Thursday, February 2, 2012

Emotions: The Tidal Waves Within.

I have never been diagnosed with anything, mostly because I've been too poor to have insurance or too scared/uncomfortable with the concept of a therapist/psychologist.  So, instead of talking about labels, I'm just going to talk about where I've been, where I am now, and where I hope to be one day.

I've never understood other people's emotions all that well.  I know my own, as one who lives on the shore learns to know the signs of an oncoming tidal wave that could destroy all they care about. I have spent so long in my own mind, traversing the mazes within to find the keys to my own stability. And I did find some, so it hasn't been for naught.  But..  I was terrible. I accept that. I know that. I still feel... bad doesn't cover it. I feel terrible about it, but terrible is just a word people lump on things to make it easier to explain.

Whatever was going on in my head those years ago, it manifested as different things, different emotions and behaviors. All contorted out of context, and reality into something far more disturbing and dangerous. In a way I'm GLAD that in 2007-2008 no one really knew me in person.  The only person was Glenn, and that relationship has been damaged by that.  There will always be a gap between us now.

I'm glad because had I been more social, it's very possible I would have been locked up. I'm glad because no one deserves the backlash, the cruelty I casually dispersed when I was so blind with rage at whatever was on my mind at the time. I'm glad because no one else was hurt... Only online.  Only through the screen of the web could I lash out and attempt to infect others with my so called righteous fury.  Only through the veneer of reality of the internet could anyone see the psychosis I experienced, up until whatever it was that happened that fateful day in April.

Only online could people see the real me that existed then.  To anyone in person I must have just seemed dark, weird and angry. I spent all my time in my room, unhealthily so- And I mean that literally. All I consumed were pastas, and rockstars. Up to 4 of the huge ones a day.  At one point there were 3 types of mold in my room because I was so mentally unhealthy, trying to battle the rage in my mind (which is quite possibly what led to the events of 4/14/2008) that I didn't. even. notice.

I was not in a good place, at all. Though sometimes still I say I want the world to burn, back then it was more than just a minor haunting shadow behind my head, remarking when I saw terrible news, or cruelty.  It was a yearning, a terrible, consuming wish that the world and everything on it would burn, metaphorically and actually. Honestly, I am amazed I came out of that on my own.  It built up and built up and built up, consuming every waking moment of my life, between that and bouts of almost narcissism. With a twist, of course, because my human life is so boring....

That's where my creativity came in. Amazing stories of strong, awesome characters filled my head to the brim, just appearing on their own, and at the time, I thought I was experiencing past life memories. Who knows, maybe I was. My mind constructed reasons for all my angry thoughts.

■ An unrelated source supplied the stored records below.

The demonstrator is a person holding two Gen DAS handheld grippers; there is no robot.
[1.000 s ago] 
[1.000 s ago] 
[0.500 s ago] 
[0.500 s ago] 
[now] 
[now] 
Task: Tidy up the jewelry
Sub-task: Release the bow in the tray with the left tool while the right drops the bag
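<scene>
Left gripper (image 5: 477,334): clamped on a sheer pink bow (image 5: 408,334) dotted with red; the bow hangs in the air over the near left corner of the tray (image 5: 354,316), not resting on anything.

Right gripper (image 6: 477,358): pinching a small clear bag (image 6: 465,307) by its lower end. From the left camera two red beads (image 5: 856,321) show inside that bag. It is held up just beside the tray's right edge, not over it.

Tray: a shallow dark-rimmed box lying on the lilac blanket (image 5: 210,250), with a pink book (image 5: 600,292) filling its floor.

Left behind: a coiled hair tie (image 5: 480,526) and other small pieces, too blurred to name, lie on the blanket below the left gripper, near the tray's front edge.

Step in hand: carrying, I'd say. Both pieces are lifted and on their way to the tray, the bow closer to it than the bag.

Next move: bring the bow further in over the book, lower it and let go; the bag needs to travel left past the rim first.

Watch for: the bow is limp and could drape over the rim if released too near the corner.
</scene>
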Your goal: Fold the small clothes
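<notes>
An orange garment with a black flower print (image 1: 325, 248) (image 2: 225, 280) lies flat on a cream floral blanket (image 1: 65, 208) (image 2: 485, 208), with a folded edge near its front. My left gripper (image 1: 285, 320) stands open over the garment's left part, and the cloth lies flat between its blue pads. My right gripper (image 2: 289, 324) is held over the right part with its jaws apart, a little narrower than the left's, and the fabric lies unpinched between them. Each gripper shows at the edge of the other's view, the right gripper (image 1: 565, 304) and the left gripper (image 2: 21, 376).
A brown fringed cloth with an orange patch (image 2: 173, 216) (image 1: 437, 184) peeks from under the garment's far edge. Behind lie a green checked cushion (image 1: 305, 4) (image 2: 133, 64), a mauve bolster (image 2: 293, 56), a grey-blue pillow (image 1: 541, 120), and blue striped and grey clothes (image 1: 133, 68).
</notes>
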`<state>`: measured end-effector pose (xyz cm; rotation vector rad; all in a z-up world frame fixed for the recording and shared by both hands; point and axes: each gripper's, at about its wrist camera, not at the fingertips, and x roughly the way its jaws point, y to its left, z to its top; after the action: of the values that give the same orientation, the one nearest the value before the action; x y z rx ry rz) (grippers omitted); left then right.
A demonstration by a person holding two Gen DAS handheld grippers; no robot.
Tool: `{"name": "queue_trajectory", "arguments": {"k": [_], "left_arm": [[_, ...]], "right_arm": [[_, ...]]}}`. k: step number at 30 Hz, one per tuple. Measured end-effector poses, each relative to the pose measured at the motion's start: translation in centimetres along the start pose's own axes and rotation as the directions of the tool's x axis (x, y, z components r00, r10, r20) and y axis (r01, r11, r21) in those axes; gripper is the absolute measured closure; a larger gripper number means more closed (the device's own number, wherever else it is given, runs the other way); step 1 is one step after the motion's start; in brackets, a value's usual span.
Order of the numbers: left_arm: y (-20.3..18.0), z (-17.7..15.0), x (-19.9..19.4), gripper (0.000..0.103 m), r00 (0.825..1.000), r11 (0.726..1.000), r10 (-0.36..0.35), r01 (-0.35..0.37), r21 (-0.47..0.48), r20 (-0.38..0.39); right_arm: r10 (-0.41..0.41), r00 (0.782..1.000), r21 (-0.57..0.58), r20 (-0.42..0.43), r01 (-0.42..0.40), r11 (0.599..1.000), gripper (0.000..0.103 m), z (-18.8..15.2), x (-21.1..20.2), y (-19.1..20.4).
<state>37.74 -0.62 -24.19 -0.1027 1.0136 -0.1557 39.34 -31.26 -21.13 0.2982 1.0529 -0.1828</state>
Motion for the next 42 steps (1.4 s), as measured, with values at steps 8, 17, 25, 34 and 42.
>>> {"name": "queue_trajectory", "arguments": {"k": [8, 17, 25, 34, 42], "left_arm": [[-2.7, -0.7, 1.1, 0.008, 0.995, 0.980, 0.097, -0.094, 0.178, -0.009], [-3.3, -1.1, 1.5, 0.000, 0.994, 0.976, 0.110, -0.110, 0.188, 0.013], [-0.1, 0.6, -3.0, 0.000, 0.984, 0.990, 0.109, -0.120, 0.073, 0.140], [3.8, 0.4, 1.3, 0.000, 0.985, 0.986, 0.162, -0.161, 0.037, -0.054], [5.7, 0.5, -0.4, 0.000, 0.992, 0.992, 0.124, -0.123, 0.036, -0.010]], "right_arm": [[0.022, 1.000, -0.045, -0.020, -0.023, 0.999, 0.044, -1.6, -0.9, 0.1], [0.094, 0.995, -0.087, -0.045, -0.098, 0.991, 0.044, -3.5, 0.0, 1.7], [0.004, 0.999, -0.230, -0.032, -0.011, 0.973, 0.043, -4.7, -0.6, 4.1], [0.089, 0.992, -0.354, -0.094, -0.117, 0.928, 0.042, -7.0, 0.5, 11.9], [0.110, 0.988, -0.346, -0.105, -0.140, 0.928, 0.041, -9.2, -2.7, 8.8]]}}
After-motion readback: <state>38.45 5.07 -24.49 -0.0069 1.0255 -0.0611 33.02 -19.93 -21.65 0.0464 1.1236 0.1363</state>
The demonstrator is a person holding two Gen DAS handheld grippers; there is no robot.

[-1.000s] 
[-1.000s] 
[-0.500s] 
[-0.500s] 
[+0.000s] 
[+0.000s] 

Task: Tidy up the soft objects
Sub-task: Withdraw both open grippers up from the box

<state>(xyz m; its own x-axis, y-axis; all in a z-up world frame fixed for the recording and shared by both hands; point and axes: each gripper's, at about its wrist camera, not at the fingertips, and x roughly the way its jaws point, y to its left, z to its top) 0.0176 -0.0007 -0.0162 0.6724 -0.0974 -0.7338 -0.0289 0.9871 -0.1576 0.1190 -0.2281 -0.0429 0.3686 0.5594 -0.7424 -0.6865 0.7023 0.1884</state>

Anyway... Trying to stop myself from being angry was like trying to chain down a dragon by diving on it and trying to put a regular necklace on it.  While the dragon is thrashing around and throwing you against boulders etc.

Then, one day... Well, one morning after I'd stayed up all night on some stupid whim, my brain cracked, and colors came out.  And yes, I mean I literally hallucinated.  I had gotten out of the shower, and pulled the hoodie on over my head, and bam.  My center of balance was ... just gone. I could see crystal clearly without my glasses for a moment, and then everything came crashing down.  The bathroom was yellow/green.  The hallway magenta.

My room was lavendar and underwater.  NOTE: I physically SAW these things. I felt my brain pulsating inside my skull and thought I was having a "brain attack".  My legs gave out when I made it into the room- It was as if they served to deliver me to my room and then were turned off by remote control. BAM.  I landed on my stomach facing the window/wall, my back to the closet. I could feel my icy cold hair on my back, and I thought I would freeze to death. My heart was pounding in my chest and I thought I was going to die from that.  I closed my eyes and rode it out for about 10 minutes, before finally making myself get up and find my glasses.


Ever since then?  I haven't had such bouts of rage with no reason anymore. I still have the rage, though it's shrunk a lot now. But whereas then I felt consumed by it and it had no direct reason, now it's an instantaneous overreaction I can calm down from. I can feel OTHER THINGS. It's amazing.



However... I still don't like it. Having no real control over what angers me. I know that it's not really something anyone can help that much, no matter how perfect they want to pretend they are. But I really dislike the idea of being consumed by fleeting feelings, and I still am. My default now is happiness, but the rage easily pops through to say hello when something angers me.  I mean, it's more than someone in a car cutting me off in the crosswalk, though.  I really have regained a lot of control without medication or any therapy besides my own haphazard, half-interested creativity. I wake up in the morning and have a smile on my face, happy to be alive. It fades throughout the day, but I don't just go into that unhealthy state anymore.